* _PROBLEM TO SOLVE_: In the records below, find the line with "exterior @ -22" and the line with "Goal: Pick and". Print both exactly, along with every line between them, and no other line.

*-*-*

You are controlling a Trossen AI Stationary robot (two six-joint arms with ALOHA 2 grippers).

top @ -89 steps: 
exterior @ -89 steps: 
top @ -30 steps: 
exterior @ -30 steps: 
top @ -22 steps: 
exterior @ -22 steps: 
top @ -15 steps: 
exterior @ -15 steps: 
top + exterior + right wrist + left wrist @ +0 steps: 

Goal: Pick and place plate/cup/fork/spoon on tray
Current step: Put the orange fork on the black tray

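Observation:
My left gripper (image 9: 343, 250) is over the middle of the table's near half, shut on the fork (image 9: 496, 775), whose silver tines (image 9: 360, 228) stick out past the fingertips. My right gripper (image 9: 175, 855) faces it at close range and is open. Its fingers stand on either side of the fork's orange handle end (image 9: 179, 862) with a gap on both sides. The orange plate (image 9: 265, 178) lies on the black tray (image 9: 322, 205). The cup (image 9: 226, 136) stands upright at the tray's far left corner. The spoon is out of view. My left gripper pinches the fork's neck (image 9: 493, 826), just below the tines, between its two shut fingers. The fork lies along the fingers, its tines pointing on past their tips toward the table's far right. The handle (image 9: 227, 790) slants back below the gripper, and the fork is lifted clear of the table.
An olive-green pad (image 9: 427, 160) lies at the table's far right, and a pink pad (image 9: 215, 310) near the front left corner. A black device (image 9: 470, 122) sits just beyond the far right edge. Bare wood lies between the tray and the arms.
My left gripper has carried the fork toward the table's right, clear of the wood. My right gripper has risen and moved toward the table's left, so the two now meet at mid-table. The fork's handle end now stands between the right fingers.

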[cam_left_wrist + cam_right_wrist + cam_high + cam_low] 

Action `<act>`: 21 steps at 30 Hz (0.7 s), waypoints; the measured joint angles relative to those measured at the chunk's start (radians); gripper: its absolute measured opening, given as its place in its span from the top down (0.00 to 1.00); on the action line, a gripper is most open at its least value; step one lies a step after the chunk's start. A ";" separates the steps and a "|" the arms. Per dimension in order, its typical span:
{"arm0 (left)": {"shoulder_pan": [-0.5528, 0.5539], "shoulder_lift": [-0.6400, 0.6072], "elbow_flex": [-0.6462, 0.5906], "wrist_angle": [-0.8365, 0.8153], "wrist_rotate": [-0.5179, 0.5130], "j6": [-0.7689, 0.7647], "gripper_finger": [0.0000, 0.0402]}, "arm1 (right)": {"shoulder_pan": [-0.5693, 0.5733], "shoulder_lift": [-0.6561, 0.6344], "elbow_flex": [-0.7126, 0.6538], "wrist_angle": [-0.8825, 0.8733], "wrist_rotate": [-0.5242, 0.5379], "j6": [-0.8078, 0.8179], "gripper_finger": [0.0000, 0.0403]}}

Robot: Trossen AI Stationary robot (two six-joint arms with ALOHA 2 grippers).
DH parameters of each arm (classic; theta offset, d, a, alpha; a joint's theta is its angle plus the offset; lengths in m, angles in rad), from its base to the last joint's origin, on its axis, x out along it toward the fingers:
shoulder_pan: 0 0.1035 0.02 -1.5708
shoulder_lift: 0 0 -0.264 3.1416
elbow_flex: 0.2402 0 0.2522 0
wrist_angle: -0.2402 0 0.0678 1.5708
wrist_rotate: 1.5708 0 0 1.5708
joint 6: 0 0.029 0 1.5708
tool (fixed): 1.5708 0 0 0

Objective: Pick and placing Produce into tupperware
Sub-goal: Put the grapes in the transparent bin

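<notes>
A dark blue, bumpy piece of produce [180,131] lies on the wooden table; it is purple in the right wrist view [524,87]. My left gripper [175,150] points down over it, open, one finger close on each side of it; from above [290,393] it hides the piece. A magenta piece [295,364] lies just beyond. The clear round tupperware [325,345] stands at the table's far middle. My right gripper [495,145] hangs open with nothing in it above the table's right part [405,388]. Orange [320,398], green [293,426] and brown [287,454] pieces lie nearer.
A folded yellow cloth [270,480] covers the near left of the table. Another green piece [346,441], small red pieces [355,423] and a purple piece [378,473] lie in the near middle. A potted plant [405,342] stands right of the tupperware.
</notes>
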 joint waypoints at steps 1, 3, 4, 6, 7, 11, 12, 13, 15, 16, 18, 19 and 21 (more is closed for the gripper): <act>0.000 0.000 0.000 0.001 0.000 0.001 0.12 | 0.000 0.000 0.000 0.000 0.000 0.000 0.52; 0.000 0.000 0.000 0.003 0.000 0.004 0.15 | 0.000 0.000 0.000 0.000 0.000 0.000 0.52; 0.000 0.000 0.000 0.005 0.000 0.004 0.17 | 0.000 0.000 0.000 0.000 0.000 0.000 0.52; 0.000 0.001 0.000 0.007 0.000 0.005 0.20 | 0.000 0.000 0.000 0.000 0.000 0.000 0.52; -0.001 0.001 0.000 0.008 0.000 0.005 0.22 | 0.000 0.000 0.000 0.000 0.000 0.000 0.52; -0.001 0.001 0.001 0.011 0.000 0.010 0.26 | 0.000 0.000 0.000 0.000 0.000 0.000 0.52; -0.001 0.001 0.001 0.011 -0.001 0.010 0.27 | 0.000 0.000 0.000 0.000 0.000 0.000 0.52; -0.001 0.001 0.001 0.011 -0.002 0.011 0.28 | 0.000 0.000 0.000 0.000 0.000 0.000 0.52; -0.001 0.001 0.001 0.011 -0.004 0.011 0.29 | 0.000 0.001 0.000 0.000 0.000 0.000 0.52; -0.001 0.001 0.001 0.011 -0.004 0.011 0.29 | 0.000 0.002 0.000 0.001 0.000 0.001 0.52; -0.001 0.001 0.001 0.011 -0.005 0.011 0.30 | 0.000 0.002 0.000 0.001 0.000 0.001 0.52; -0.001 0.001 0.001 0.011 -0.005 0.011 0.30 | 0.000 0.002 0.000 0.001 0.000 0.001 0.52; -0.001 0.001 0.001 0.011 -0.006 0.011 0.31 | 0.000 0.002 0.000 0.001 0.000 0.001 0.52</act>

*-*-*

* _YOUR RESPONSE_:
exterior @ -22 steps: 
top @ -15 steps: 
exterior @ -15 steps: 
top + exterior + right wrist + left wrist @ +0 steps: 

Goal: Pick and place plate/cup/fork/spoon on tray

The requested output has been given in full.